После этого я надолго охладел и к драматургии и к сцене.

Потом меня захватило новое увлечение и засосало с головой, как и все увлечения в моей жизни.

Произошло это уже в пятом классе.

В витрине игрушечного магазина, мимо которого я проходил два раза в день — утром, когда шёл в школу, и после обеда, когда возвращался из школы домой, — появилась новинка.
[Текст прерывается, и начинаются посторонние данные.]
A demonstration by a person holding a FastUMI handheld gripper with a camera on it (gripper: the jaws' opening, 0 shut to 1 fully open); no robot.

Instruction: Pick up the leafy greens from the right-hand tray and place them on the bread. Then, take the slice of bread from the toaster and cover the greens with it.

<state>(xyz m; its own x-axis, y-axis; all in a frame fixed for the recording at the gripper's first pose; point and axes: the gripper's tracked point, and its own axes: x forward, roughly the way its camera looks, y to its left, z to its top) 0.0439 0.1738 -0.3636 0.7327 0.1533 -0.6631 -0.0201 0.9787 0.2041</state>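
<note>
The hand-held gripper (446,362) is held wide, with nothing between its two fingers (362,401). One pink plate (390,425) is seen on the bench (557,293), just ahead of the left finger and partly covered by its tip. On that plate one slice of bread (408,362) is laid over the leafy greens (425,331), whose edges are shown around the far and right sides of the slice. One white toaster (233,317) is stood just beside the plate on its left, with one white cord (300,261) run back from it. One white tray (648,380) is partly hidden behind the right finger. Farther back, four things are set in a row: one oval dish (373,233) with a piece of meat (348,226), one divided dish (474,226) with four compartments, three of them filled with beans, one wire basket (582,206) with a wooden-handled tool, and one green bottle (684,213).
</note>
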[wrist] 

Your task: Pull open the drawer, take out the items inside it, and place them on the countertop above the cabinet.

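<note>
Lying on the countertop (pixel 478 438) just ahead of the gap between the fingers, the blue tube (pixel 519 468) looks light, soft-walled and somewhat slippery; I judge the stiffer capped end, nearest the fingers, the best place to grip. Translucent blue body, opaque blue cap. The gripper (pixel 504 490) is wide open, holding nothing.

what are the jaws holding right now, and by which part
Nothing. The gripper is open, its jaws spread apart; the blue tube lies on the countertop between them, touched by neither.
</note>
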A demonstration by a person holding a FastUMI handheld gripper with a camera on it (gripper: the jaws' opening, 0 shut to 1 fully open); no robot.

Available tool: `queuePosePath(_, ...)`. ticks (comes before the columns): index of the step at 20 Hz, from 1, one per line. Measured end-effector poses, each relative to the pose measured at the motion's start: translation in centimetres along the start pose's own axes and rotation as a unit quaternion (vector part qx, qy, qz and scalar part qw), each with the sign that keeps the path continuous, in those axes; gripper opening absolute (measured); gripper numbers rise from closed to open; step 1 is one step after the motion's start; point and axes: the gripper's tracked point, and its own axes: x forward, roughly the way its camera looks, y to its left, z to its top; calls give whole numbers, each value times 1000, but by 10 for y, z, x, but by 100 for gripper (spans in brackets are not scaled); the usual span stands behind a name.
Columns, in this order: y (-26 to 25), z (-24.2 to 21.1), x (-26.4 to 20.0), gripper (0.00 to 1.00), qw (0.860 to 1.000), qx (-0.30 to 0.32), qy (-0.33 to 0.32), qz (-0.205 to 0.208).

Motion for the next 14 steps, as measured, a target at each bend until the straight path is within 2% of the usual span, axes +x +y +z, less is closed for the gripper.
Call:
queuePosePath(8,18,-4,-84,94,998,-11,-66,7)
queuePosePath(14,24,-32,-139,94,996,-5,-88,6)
Это была большая коробка, разделённая внутри картонными перегородочками на множество отделений. В отделениях лежали стеклянные пробирки, круглые бутылочки, наполненные разноцветными порошками, пакетики с какими-то веществами. Там были специальные держатели для пробирок, похожие на длинные бельевые прищепки. Фарфоровая ступочка с пестиком. Две пузатенькие колбочки с пробками. Целый набор стеклянных трубок разной толщины. Но самое главное — спиртовка с тяжелым стеклянным колпачком для того, чтобы гасить огонь, и с проволочным таганчиком, на который ставились колбочки для кипячения растворов.

И вся эта штука называлась заманчиво и солидно: «ЮНЫЙ ХИМИК».

На крышке коробки, которая лежала отдельно, был изображён стол, на котором стояла спиртовка. Над спиртовкой находился этот самый проволочный таганчик, на нём стояла колбочка, заткнутая пробкой. Из пробки опускалась изогнутая стеклянная трубка. Румяный мальчик в аккуратном костюме, с пионерским галстуком на шее, подносил к концу трубки другую колбочку. Из трубки в неё что-то капало. Рядом с мальчиком стояла симпатичная девочка, такая же аккуратная и румяная. У обоих были очень серьёзные лица, и, конечно, они не просто производили химические опыты, а делали какое-то важное научное открытие.

Рядом с крышкой лежала тонкая книжечка, на обложке которой крупными буквами было напечатано: «100 ОПЫТОВ ПО ХИМИИ».

Со дня появления коробки в витрине магазина я потерял покой.

Я останавливался перед витриной утром и разглядывал стойку для пробирок, щипчики, спиртовку и пузырьки с разноцветными веществами. Я читал надписи на этикетках, наклеенных, на пузырьки, и названия веществ завораживали меня своей непонятностью. Яркий зеленовато-голубой порошок назывался сернокислой медью. Один пузырёк до самой пробки был наполнен белыми комочками, похожими на не-. ровные горошины, и эти горошины носили название едкого натра. Были ещё какие-то таинственные «КОН», хлористый натр, перман-ганат калия. В отдельной бутылочке находились серые зёрнышки цинка, а в плотно закупоренных флаконах, с горлышками, облитыми воском, — кислоты: серная, соляная и азотная.

После уроков я снова прилипал к витрине и мечтал о том времени, когда набор попадёт в мои руки.

Я представлял себе лабораторию, заставленную сложными стеклянными аппаратами, в которых кипели и булькали какие-то жидкости. Они переливались по длинным трубкам из одного аппарата в другой, каплями стекали в пузатые стеклянные колбы. С ними что-то происходило, они испарялись, меняли цвета, оседали пушистыми кристалликами на стенках тонких химических стаканов, и я командовал всем этим. Я всё понимал и всё знал. Я взвешивал осадки, записывал что-то в толстую тетрадь, делал какие-то расчёты.

Нет! Всё-таки самая лучшая, самая интересная на свете работа — это работа химика! И когда я окончу школу, я обязательно поступлю в химический институт. Решено! Бесповоротно и навсегда!